BillPetti / baseballr

A package written for R focused on baseball analysis. Currently in development.
billpetti.github.io/baseballr
Other
365 stars 99 forks source link

Error: batter_game_logs_fg() failing on unexpected data #129

Closed rdelrossi closed 4 years ago

rdelrossi commented 4 years ago

Appears that batter_game_logs_fg() is trying to read from the wrong table of information from a player's page on fangraphs.com. Probably a result of a change to the fangraphs' page structure.

Tracing through the code, it looks to me as though the code assumes the requested data is in the last table on the page, which seems logical enough:

payload <- xml2::read_html(url) %>% rvest::html_nodes("table") %>% .[length(.)] %>% rvest::html_table() %>% as.data.frame()
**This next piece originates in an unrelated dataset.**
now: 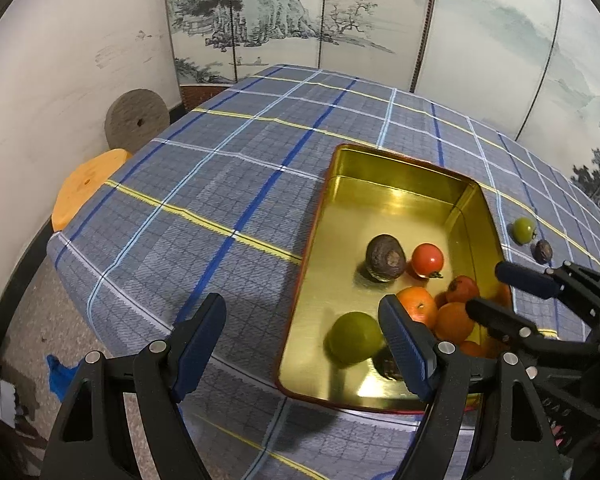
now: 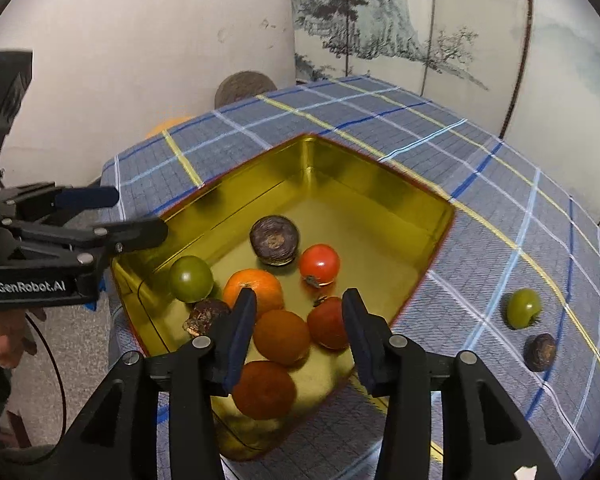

But the data returned to the function is actually the brief biographical information at the top of the page, which, of course, doesn't pass the parsing code that follows in batter_game_logs_fg().

(Apologies if this is the wrong place to post this. I'm new to Github issues.)

BillPetti commented 4 years ago

Yeah, they just changed a bunch of stuff--I'll need to get into it and refactor some of the code

rdelrossi commented 4 years ago

Thanks for acknowledging the report—and thank you for baseballr, generally!

I'll be interested to learn how you deal with this. From what I can see, fangraphs generates the game log dynamically, so it's not in the HTML in order to parse the data out.

Baseball Savant, on the other hand, does include the same data in the statically-generated HMTL. So, following your pattern, I was able to tease out the game log for a player like this:

url <- "https://baseballsavant.mlb.com/savant-player/mookie-betts-605141?stats=gamelogs-r-hitting-mlb&season=2019"
payload <- xml2::read_html(url) %>% 
  rvest::html_nodes("table") %>% 
  .[40] %>%
  rvest::html_table() %>%
  as.data.frame()

Of course, I'm "cheating" by sleuthing out that the table I want is the 40th of the payload for this particular result.

Anyhow, thanks again for all your work on baseballr.

colincharles commented 4 years ago

Ran into this issue a couple weeks ago.

I think you need to point the function to the legacy pages. Here's a link to the article that they posted after the update: https://blogs.fangraphs.com/instagraphs/our-player-pages-are-going-to-change/

Hopefully that helps

BillPetti commented 4 years ago

Thanks. I spoke to them before they updated, just haven’t had the time to update. Hopefully soon.

BillPetti commented 4 years ago

Fixed by this commit

rdelrossi commented 4 years ago

Very cool, thanks for the fix, @BillPetti. Appreciate the legacy page info, too, @colincharles.

-- Robert